On 24.09.20 07:16, Chris Goldsworthy wrote:
> CMA allocations will fail if 'pinned' pages are in a CMA area, since we
> cannot migrate pinned pages. The _refcount of a struct page being greater
> than _mapcount for that page can cause pinning for anonymous pages.  This
> is because try_to_unmap(), which (1) is called in the CMA allocation path,
> and (2) decrements both _refcount and _mapcount for a page, will stop
> unmapping a page from VMAs once the _mapcount for a page reaches 0.  This
> implies that after try_to_unmap() has finished successfully for a page
> where _recount > _mapcount, that _refcount will be greater than 0.  Later
> in the CMA allocation path in migrate_page_move_mapping(), we will have one
> more reference count than intended for anonymous pages, meaning the
> allocation will fail for that page.
> 
> If a process ends up causing _refcount > _mapcount for a page (by either
> incrementing _recount or decrementing _mapcount), such that the process is
> context switched out after modifying one refcount but before modifying the
> other, the page will be temporarily pinned.
> 
> One example of where _refcount can be greater than _mapcount is inside of
> zap_pte_range(), which is called for all the entries of a PMD when a
> process is exiting, to unmap the process's memory.  Inside of
> zap_pte_range(), after unammping a page with page_remove_rmap(), we have
> that _recount > _mapcount.  _refcount can only be decremented after a TLB
> flush is performed for the page - this doesn't occur until enough pages
> have been batched together for flushing.  The flush can either occur inside
> of zap_pte_range() (during the same invocation or a later one), or if there
> aren't enough pages collected by the time we unmap all of the pages in a
> process, the flush will occur in tlb_finish_mmu() in exit_mmap().  After
> the flush has occurred, tlb_batch_pages_flush() will decrement the
> references on the flushed pages.
> 
> Another such example like the above is inside of copy_one_pte(), which is
> called during a fork.
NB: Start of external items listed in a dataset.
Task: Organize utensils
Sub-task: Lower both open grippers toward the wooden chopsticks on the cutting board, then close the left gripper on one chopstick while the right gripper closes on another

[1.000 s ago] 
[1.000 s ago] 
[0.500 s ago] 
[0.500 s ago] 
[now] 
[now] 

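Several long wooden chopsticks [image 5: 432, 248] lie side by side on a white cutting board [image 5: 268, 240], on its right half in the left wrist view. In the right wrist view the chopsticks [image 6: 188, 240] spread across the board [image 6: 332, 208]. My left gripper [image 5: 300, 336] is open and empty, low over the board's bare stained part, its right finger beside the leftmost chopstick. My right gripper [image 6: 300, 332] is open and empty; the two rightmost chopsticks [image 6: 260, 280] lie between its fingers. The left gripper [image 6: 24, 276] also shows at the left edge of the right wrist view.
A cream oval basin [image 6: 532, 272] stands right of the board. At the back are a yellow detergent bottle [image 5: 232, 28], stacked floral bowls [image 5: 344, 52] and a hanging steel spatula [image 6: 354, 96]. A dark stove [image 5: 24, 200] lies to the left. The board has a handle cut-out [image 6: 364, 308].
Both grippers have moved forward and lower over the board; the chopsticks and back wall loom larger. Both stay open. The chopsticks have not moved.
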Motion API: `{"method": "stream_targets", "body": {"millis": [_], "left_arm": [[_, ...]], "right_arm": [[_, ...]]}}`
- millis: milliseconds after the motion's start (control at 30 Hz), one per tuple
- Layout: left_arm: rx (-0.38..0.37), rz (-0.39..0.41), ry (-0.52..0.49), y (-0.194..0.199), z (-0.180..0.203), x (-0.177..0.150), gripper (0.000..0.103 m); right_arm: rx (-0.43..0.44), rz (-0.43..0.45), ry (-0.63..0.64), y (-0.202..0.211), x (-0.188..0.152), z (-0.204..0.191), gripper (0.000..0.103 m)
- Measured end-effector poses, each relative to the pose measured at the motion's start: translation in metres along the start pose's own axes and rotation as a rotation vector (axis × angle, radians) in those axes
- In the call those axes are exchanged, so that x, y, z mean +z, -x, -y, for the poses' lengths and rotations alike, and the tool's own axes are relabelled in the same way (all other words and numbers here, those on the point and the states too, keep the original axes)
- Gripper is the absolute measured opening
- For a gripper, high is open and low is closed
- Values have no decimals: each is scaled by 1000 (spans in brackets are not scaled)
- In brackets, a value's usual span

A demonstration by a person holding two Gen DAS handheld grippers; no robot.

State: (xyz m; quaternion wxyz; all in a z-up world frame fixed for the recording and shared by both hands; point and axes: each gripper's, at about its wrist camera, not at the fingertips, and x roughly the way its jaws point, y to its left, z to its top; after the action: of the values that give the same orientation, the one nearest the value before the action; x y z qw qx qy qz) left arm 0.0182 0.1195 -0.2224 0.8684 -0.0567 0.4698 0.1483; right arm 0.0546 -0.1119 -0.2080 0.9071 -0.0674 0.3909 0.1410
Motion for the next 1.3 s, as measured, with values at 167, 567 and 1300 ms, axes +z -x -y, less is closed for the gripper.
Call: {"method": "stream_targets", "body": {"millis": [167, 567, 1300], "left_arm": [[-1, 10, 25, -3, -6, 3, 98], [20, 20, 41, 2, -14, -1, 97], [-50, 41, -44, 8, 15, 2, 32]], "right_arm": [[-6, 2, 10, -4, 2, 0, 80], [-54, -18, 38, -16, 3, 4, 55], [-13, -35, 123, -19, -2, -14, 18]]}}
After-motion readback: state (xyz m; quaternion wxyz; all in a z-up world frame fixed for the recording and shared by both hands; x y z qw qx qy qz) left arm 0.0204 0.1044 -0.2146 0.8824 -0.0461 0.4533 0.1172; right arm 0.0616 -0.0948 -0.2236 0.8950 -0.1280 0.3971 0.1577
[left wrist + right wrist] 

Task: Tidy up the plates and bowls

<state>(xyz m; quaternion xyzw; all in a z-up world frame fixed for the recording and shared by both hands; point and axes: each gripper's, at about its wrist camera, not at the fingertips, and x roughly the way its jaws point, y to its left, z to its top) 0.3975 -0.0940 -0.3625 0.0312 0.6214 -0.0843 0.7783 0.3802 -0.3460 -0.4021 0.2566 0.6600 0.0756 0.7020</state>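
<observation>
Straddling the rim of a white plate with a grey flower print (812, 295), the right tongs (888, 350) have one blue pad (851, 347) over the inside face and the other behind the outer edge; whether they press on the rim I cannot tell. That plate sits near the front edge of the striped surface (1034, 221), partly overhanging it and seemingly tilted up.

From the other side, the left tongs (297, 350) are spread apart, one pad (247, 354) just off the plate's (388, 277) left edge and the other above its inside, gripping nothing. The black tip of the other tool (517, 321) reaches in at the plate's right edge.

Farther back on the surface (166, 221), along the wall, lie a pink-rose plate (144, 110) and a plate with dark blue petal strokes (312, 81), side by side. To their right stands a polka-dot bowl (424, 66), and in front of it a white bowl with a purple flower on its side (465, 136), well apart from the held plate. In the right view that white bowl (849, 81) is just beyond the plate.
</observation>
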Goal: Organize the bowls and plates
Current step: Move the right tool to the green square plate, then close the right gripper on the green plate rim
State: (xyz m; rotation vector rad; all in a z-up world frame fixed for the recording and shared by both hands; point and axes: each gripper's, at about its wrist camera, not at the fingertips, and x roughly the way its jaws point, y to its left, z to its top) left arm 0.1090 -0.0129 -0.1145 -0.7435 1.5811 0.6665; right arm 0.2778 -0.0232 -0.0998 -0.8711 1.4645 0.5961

For PTEs for which pte_present(pte) == true,
> copy_one_pte() will increment the _refcount field followed by the
> _mapcount field of a page.
> 
> So, inside of cma_alloc(), add the option of letting users pass in
> __GFP_NOFAIL to indicate that we should retry CMA allocations indefinitely,
> in the event that alloc_contig_range() returns -EBUSY after having scanned
> a whole CMA-region bitmap.
> 
> Signed-off-by: Chris Goldsworthy <[email protected]>
> Co-developed-by: Vinayak Menon <[email protected]>
> Signed-off-by: Vinayak Menon <[email protected]>
> ---
>  arch/powerpc/kvm/book3s_hv_builtin.c       |  2 +-
>  drivers/dma-buf/heaps/cma_heap.c           |  2 +-
>  drivers/s390/char/vmcp.c                   |  2 +-
>  drivers/staging/android/ion/ion_cma_heap.c |  2 +-
>  include/linux/cma.h                        |  2 +-
>  kernel/dma/contiguous.c                    |  4 ++--
>  mm/Kconfig                                 | 11 ++++++++++
>  mm/cma.c                                   | 35 
> +++++++++++++++++++++++++-----
>  mm/cma_debug.c                             |  2 +-
>  mm/hugetlb.c                               |  4 ++--
>  10 files changed, 50 insertions(+), 16 deletions(-)
> 
> diff --git a/arch/powerpc/kvm/book3s_hv_builtin.c 
> b/arch/powerpc/kvm/book3s_hv_builtin.c
> index 073617c..21c3f6a 100644
> --- a/arch/powerpc/kvm/book3s_hv_builtin.c
> +++ b/arch/powerpc/kvm/book3s_hv_builtin.c
> @@ -74,7 +74,7 @@ struct page *kvm_alloc_hpt_cma(unsigned long nr_pages)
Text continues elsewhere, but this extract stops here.